The park of the Villa Torlonia contains two museums: the Casino Nobile and the Casina delle Civette (House of the Owls).
The Casino Nobile owes its appearance to the work of Giuseppe Valadier, in about 1802, and, from 1835-1840, that of Giovan Battista Caretti who added the facade’s majestic porch.
Many painters worked on the decoration, among them Podesti and Coghetti, as well as sculptors and plasterers of the schools of Thorvaldsen and Canova.
From 1925 to 1943, the house and grounds were rented to Benito Mussolini. During this time an anti-gas shelter and an anti air-raid bunker were created in the basement.

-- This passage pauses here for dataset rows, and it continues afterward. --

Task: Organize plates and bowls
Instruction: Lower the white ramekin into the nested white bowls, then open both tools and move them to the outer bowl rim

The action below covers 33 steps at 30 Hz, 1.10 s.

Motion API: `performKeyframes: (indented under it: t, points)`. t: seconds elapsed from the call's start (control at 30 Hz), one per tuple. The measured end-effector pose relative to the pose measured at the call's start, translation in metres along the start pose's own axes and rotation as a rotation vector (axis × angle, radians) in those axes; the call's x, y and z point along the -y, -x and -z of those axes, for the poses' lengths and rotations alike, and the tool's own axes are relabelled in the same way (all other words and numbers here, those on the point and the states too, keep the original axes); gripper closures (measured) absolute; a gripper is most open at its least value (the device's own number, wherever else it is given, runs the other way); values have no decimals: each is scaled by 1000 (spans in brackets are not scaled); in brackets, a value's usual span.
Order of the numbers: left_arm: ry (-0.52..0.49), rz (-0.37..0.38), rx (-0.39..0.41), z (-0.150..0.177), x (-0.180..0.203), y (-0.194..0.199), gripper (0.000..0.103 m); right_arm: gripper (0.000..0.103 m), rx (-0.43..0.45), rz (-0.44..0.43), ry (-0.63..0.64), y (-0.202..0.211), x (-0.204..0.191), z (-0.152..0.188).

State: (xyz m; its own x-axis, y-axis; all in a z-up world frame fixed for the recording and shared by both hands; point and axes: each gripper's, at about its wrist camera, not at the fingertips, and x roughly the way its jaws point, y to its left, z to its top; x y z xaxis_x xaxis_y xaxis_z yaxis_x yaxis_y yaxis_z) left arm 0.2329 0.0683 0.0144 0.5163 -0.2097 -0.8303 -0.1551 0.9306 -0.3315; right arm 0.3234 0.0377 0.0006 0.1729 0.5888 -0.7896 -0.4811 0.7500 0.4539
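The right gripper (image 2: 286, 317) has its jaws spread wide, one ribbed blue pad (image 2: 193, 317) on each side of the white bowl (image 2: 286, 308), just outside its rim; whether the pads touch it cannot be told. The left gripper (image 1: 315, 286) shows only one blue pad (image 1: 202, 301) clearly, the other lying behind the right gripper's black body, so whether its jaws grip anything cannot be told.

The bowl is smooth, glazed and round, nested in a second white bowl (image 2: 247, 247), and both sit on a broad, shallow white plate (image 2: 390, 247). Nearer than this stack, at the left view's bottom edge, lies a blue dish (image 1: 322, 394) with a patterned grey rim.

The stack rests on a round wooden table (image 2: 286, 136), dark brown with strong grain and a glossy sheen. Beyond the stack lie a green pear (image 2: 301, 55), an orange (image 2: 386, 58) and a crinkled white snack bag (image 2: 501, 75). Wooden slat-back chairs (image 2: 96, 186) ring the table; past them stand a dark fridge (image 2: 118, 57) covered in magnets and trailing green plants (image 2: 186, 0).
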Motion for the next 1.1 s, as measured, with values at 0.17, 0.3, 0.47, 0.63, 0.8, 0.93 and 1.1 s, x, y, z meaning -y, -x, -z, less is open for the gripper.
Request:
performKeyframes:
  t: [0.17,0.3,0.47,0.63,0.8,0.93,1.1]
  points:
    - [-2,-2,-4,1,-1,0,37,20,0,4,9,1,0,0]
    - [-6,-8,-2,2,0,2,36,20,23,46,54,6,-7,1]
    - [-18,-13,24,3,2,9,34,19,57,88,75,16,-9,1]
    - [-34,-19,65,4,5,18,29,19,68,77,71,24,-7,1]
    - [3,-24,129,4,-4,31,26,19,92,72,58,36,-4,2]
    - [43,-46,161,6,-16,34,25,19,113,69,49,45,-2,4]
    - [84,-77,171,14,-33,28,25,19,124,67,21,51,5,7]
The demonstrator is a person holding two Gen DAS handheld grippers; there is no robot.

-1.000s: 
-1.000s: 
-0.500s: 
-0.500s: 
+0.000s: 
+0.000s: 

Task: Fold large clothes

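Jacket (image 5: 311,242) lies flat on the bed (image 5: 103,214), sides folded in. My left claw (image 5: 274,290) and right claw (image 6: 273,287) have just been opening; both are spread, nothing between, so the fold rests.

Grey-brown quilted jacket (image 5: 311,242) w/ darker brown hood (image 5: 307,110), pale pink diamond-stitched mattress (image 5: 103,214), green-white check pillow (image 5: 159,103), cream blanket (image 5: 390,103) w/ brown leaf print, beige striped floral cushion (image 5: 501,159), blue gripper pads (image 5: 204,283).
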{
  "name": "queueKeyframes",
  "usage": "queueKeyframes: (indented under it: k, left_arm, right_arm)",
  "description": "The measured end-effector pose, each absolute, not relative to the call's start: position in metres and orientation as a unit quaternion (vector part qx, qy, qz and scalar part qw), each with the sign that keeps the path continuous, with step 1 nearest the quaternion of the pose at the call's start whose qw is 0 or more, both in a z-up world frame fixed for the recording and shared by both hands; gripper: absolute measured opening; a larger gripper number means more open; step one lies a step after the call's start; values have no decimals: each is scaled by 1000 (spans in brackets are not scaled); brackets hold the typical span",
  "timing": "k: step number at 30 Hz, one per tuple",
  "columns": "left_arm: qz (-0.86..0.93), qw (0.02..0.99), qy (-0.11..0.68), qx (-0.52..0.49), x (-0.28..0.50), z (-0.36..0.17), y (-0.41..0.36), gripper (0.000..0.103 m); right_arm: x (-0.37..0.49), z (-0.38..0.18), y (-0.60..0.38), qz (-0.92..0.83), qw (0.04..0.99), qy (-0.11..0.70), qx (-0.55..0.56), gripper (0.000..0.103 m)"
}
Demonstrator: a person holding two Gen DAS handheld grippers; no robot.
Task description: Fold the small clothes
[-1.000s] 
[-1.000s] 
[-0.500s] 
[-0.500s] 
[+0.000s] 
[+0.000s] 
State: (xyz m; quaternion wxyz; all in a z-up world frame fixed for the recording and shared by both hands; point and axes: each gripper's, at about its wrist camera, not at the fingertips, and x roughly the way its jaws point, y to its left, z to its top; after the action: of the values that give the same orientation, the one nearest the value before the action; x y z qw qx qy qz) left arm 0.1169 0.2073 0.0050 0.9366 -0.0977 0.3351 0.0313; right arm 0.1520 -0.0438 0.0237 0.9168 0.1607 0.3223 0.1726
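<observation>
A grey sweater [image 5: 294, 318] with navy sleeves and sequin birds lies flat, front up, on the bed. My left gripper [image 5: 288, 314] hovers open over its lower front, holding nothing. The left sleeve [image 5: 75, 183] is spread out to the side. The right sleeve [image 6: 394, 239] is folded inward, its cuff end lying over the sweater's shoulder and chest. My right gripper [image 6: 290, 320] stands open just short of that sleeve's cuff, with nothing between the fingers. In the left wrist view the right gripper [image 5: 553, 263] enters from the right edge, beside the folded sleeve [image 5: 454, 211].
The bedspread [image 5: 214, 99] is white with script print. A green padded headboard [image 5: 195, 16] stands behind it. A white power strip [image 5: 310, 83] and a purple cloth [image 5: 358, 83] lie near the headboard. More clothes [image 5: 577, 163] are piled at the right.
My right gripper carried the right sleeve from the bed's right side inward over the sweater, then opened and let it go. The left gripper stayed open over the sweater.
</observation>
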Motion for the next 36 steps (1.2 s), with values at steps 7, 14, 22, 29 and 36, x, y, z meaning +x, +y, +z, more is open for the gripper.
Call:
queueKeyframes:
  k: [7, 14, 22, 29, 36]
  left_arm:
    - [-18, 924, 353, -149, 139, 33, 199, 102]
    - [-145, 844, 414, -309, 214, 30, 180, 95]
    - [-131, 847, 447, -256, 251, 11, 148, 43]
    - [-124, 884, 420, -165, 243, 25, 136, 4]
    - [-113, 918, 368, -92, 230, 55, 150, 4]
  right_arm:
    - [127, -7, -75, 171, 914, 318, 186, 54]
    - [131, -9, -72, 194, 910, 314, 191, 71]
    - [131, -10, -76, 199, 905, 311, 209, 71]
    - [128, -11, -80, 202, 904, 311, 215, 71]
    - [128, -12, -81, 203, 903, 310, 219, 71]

The restored building holds, on its two display floors, the Museo della Villa, with period sculpture and furnishings. On the second floor is the Museo della Scuola Romana, displaying paintings, sculpture and drawings by the artists of that group.
In the Casino dei Principi, an annex of the Casino Nobile, the Archive of the Scuola Romana, with its rich collection of documents can be consulted. It also periodically hosts temporary exhibitions.
The Casina delle Civette is outstanding in its originality. It was planned in 1839 by the architect Giuseppe Jappelli as a Swiss Cabin; in the early Twentieth Century it was transformed into a ecletic “cottage”, the residence of Prince Torlonia. Its name comes from the recurrent use of owls as an inspiration for the decorative scheme. The numerous multicoloured windows were made, for the most part, by Cesare Picchiarini between 1910 and 1925, from designs by Duilio Cambellotti, Umberto Bottazzi, Vittorio Grassi and Paolo Paschetto.
The building was opened to the public as a museum space in 1997; the original collection has been enriched with other pieces of stained glass by the same craftsmen and with drawings, sketches and preparatory cartoons.